Of course, Nanonets is not an independent research institute; the company has its own product in the IDP (Intelligent Document Processing) market. This is worth keeping in mind when interpreting the results. But the methodology is open, the benchmarks are public – anyone who wants to can reproduce the test and verify the conclusions.
What This Means for You
If you are choosing or evaluating AI tools for document processing, here are a few practical considerations that stem from this research:
- Don't rely solely on general model rankings – the task of document processing is specific, and leaders in chatbots are not necessarily leaders here.
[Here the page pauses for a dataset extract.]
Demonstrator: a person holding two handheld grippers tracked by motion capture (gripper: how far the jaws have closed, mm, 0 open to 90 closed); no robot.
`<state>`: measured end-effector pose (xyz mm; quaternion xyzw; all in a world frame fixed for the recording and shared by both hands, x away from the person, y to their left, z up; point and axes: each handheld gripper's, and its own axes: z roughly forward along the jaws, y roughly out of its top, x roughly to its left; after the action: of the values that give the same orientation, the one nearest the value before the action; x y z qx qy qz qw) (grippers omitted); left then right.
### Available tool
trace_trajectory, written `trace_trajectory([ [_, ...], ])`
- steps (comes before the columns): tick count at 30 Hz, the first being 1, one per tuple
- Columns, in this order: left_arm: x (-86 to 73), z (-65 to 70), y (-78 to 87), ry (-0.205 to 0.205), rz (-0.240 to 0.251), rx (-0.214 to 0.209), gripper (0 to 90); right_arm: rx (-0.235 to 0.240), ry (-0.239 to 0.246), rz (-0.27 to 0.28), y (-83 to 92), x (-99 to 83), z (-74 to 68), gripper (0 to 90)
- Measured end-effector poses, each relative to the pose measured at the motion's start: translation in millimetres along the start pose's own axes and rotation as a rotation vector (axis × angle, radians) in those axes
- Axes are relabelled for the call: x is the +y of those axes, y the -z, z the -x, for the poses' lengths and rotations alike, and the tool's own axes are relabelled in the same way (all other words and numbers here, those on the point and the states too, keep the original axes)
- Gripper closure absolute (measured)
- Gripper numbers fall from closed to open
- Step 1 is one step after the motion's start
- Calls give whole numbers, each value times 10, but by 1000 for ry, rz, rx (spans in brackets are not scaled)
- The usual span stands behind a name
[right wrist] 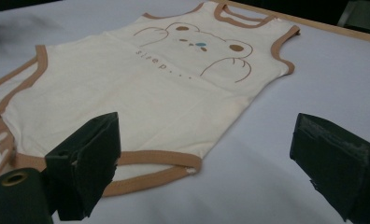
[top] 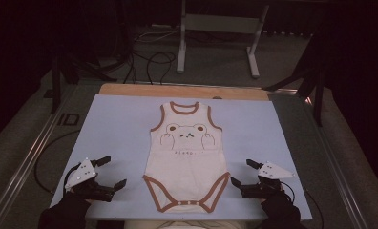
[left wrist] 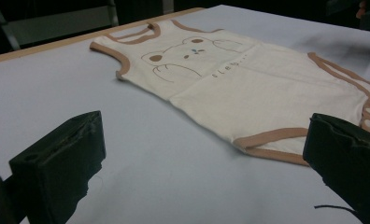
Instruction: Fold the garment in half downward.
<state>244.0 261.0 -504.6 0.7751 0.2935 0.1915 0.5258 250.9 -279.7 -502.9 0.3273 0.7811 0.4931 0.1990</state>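
Bodysuit (top: 186, 157), cream with a bear print, lies flat mid-table on my pale blue mat (top: 115, 129); left gripper (top: 110, 171) and right gripper (top: 239, 172) flank its hem, jaws wide, holding nothing.

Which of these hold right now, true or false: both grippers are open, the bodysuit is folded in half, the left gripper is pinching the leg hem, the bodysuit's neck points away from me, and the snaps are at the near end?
1. Both grippers are open. True: the left gripper and the right gripper both stand with jaws apart and nothing between them.
2. The bodysuit is folded in half. False: it lies spread flat on the blue table cover.
3. The left gripper pinches the leg hem. False: it sits beside the bodysuit, apart from it.
4. The neck points away. True.
5. The snaps are at the near end. True.
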Motion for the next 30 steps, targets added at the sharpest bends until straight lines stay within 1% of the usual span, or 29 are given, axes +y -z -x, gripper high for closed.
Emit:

- The type of document matters. A model that excels at processing invoices might struggle with scientific papers or infographics.
- Cost and quality don't always correlate as you might expect. There are models with a good price-to-accuracy ratio – these should be considered first for typical tasks.
- Any benchmark is a guide, not the final answer. Testing on your own documents remains a mandatory step before implementation.
The study doesn't name a universal winner – and to be honest, that's the right outcome. Because for this task, a universal winner most likely doesn't exist.